[The input]
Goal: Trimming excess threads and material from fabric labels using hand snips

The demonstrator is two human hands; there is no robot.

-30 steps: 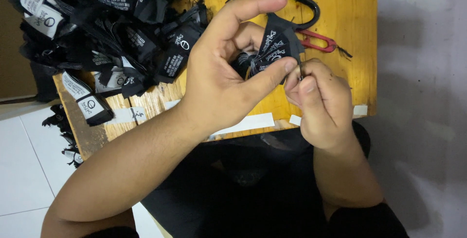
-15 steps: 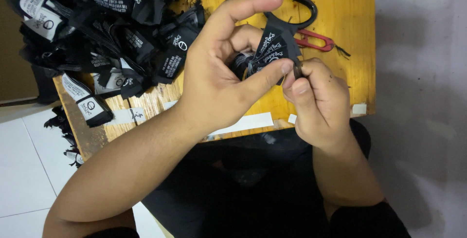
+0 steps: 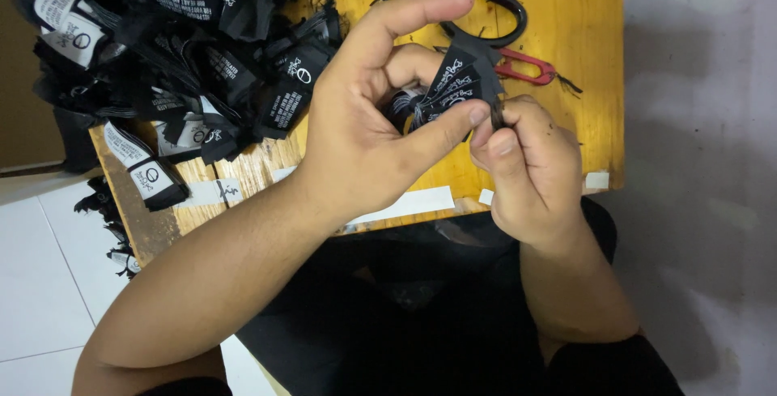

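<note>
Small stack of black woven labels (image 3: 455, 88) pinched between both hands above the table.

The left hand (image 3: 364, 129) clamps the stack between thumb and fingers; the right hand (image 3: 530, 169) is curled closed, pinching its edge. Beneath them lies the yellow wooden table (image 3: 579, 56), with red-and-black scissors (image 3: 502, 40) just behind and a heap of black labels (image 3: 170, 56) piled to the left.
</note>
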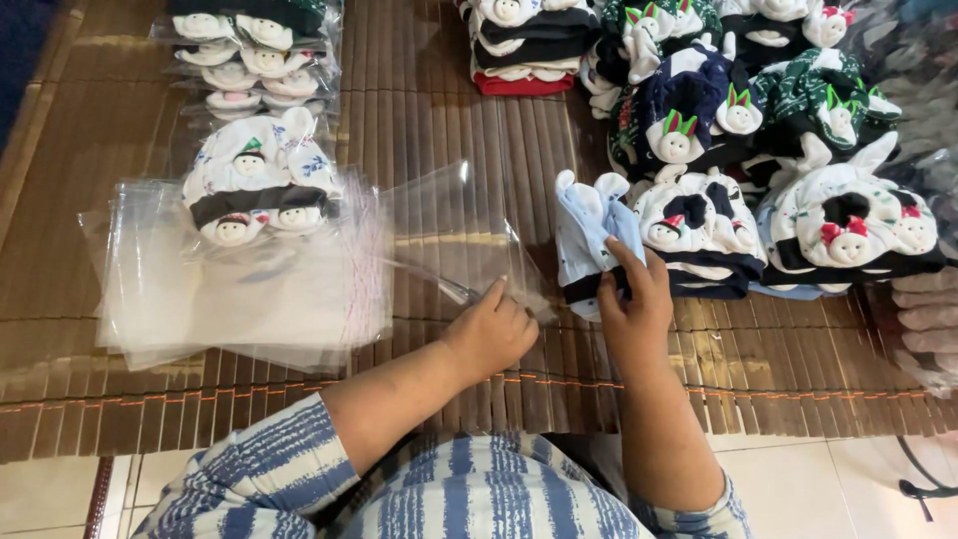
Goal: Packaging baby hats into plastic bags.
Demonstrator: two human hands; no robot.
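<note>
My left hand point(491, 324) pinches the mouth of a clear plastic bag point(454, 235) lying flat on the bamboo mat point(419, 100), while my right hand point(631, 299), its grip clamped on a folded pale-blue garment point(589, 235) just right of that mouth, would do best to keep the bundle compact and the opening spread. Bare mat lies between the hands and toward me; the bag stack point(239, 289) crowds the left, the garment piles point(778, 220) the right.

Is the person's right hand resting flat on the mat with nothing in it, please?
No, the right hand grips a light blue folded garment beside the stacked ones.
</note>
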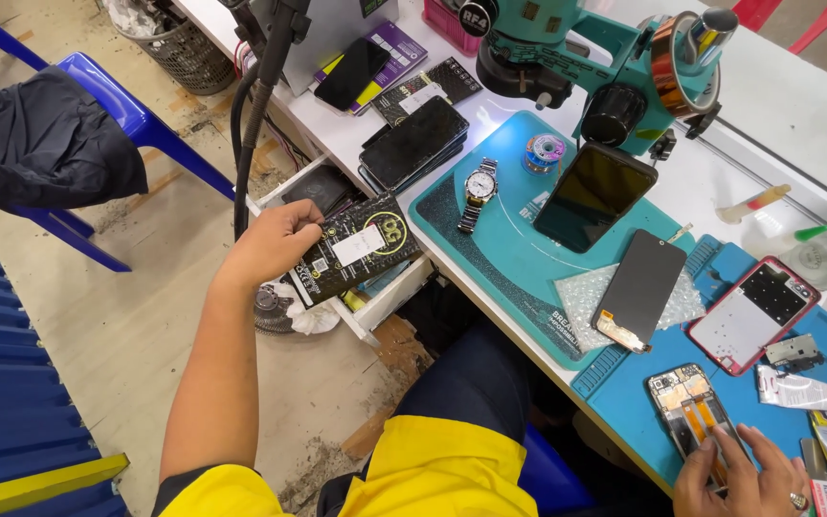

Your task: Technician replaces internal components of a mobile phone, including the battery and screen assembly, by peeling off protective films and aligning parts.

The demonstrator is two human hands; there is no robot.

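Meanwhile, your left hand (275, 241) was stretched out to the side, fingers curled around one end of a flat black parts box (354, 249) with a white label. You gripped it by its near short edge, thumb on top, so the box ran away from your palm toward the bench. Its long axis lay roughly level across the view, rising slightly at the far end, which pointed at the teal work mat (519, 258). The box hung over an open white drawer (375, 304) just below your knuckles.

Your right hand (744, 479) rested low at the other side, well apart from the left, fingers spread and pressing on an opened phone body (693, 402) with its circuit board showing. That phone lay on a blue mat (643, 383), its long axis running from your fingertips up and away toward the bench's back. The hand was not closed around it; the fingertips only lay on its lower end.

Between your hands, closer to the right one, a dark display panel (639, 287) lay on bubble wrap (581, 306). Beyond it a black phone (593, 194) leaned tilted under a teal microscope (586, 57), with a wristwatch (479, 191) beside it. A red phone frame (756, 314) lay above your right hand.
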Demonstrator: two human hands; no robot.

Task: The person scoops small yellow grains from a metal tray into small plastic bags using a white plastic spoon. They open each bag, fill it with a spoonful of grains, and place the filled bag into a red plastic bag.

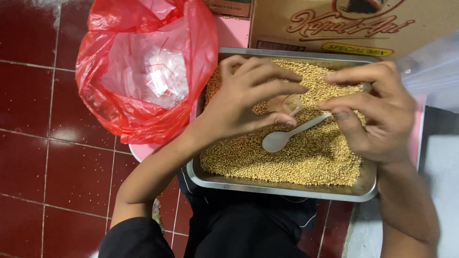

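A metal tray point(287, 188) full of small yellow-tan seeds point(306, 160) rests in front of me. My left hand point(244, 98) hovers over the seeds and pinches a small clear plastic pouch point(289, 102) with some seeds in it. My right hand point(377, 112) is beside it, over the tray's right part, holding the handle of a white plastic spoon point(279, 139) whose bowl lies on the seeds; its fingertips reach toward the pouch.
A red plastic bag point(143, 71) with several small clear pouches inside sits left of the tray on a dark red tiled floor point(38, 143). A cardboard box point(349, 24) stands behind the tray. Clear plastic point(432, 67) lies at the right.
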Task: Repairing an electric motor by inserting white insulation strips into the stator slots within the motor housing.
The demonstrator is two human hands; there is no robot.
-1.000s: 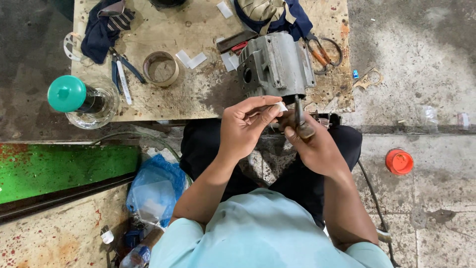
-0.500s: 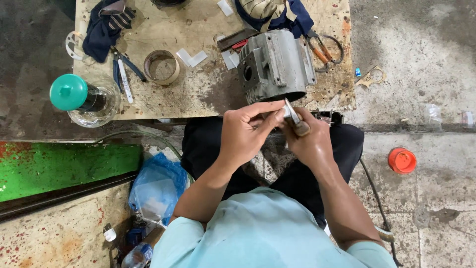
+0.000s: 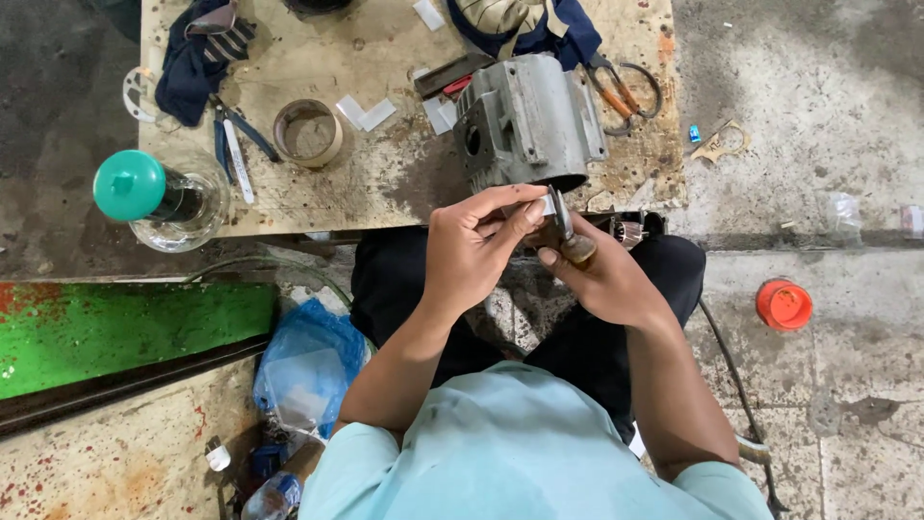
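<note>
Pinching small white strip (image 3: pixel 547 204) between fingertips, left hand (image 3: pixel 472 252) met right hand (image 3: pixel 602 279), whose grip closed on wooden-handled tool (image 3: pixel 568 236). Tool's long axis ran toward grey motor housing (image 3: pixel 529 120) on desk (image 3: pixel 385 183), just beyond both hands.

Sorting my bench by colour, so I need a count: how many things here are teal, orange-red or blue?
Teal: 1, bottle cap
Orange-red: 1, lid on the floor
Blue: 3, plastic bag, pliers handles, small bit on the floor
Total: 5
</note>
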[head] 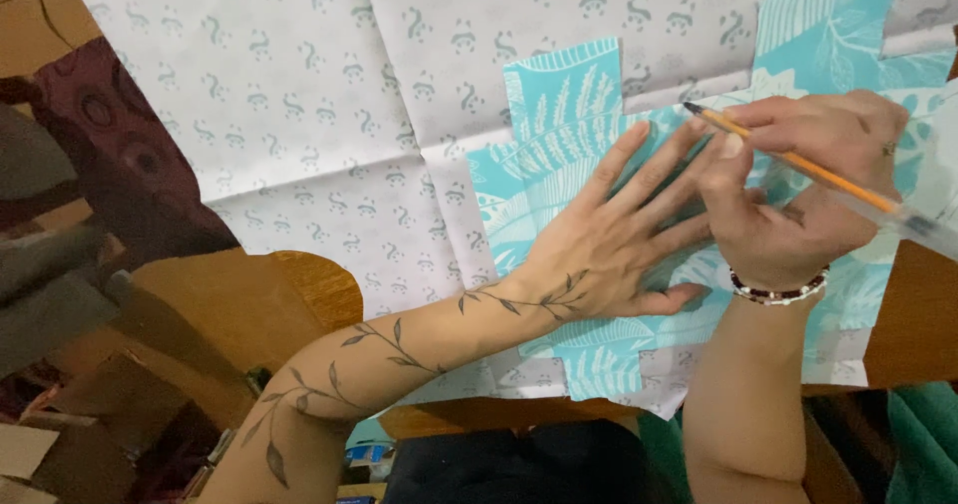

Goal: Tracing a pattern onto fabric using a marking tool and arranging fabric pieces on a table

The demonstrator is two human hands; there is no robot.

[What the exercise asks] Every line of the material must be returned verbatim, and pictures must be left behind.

[Written reply]
Goal: Trimming excess threads and material from fabric labels using hand snips

The demonstrator is two human hands; there is no robot.

-30 steps: 
-15 steps: 
+0 steps: 

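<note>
Small stack of black woven labels (image 3: 455, 88) pinched between both hands above the table.

The left hand (image 3: 364, 129) clamps the stack between thumb and fingers; the right hand (image 3: 530, 169) is curled closed, pinching its edge. Beneath them lies the yellow wooden table (image 3: 579, 56), with red-and-black scissors (image 3: 502, 40) just behind and a heap of black labels (image 3: 170, 56) piled to the left.
</note>
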Goal: Packaging baby hats into plastic bags.
Demonstrator: two human hands; no robot.
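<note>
My left hand point(491, 324) pinches the mouth of a clear plastic bag point(454, 235) lying flat on the bamboo mat point(419, 100), while my right hand point(631, 299), its grip clamped on a folded pale-blue garment point(589, 235) just right of that mouth, would do best to keep the bundle compact and the opening spread. Bare mat lies between the hands and toward me; the bag stack point(239, 289) crowds the left, the garment piles point(778, 220) the right.

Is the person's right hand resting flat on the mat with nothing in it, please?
No, the right hand grips a light blue folded garment beside the stacked ones.
</note>
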
Your task: Technician replaces internal components of a mobile phone, including the battery and screen assembly, by peeling off protective films and aligning parts.

The demonstrator is two human hands; there is no robot.

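Meanwhile, your left hand (275, 241) was stretched out to the side, fingers curled around one end of a flat black parts box (354, 249) with a white label. You gripped it by its near short edge, thumb on top, so the box ran away from your palm toward the bench. Its long axis lay roughly level across the view, rising slightly at the far end, which pointed at the teal work mat (519, 258). The box hung over an open white drawer (375, 304) just below your knuckles.

Your right hand (744, 479) rested low at the other side, well apart from the left, fingers spread and pressing on an opened phone body (693, 402) with its circuit board showing. That phone lay on a blue mat (643, 383), its long axis running from your fingertips up and away toward the bench's back. The hand was not closed around it; the fingertips only lay on its lower end.

Between your hands, closer to the right one, a dark display panel (639, 287) lay on bubble wrap (581, 306). Beyond it a black phone (593, 194) leaned tilted under a teal microscope (586, 57), with a wristwatch (479, 191) beside it. A red phone frame (756, 314) lay above your right hand.
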Demonstrator: two human hands; no robot.

Task: The person scoops small yellow grains from a metal tray into small plastic bags using a white plastic spoon. They open each bag, fill it with a spoonful of grains, and place the filled bag into a red plastic bag.


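A metal tray point(287, 188) full of small yellow-tan seeds point(306, 160) rests in front of me. My left hand point(244, 98) hovers over the seeds and pinches a small clear plastic pouch point(289, 102) with some seeds in it. My right hand point(377, 112) is beside it, over the tray's right part, holding the handle of a white plastic spoon point(279, 139) whose bowl lies on the seeds; its fingertips reach toward the pouch.
A red plastic bag point(143, 71) with several small clear pouches inside sits left of the tray on a dark red tiled floor point(38, 143). A cardboard box point(349, 24) stands behind the tray. Clear plastic point(432, 67) lies at the right.
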Task: Repairing an electric motor by inserting white insulation strips into the stator slots within the motor housing.
The demonstrator is two human hands; there is no robot.
-1.000s: 
-0.500s: 
+0.000s: 
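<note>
Pinching small white strip (image 3: pixel 547 204) between fingertips, left hand (image 3: pixel 472 252) met right hand (image 3: pixel 602 279), whose grip closed on wooden-handled tool (image 3: pixel 568 236). Tool's long axis ran toward grey motor housing (image 3: pixel 529 120) on desk (image 3: pixel 385 183), just beyond both hands.

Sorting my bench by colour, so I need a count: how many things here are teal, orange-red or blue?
Teal: 1, bottle cap
Orange-red: 1, lid on the floor
Blue: 3, plastic bag, pliers handles, small bit on the floor
Total: 5
</note>
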[head] 

Goal: Tracing a pattern onto fabric using a marking tool and arranging fabric pieces on a table

The demonstrator is two human hands; there is no robot.

This output is finished.